▶ [Work task]
Only an exact copy of the listing below will do.
--------
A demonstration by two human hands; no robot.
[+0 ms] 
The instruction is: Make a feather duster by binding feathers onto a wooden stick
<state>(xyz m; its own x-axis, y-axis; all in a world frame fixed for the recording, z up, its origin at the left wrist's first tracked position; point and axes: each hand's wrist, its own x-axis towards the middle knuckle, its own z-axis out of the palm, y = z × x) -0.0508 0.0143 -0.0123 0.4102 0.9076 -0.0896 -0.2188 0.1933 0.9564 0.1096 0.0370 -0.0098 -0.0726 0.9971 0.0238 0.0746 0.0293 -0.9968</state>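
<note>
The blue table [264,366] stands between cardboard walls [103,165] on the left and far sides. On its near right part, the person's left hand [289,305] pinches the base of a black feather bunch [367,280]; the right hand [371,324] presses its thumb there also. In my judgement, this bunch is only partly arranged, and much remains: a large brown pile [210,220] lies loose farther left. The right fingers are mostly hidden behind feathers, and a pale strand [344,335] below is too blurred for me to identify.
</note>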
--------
▶ [Task result]
A demonstration by two human hands; no robot.
[+0 ms] 
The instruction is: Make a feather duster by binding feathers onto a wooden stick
<state>(xyz m; its own x-axis, y-axis; all in a world frame fixed for the recording, z up, its origin at the left wrist's first tracked position; point and axes: each hand's wrist, its own x-axis towards the middle knuckle, its own z-axis out of the palm, y = z × x) -0.0508 0.0143 -0.0123 0.4102 0.9076 -0.0896 -0.2188 0.1933 0.9564 0.1096 0.0370 -0.0098 -0.0726 0.9971 0.0238 0.0746 0.0293 -0.9968</state>
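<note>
The blue table [264,366] stands between cardboard walls [103,165] on the left and far sides. On its near right part, the person's left hand [289,305] pinches the base of a black feather bunch [367,280]; the right hand [371,324] presses its thumb there also. In my judgement, this bunch is only partly arranged, and much remains: a large brown pile [210,220] lies loose farther left. The right fingers are mostly hidden behind feathers, and a pale strand [344,335] below is too blurred for me to identify.
</note>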

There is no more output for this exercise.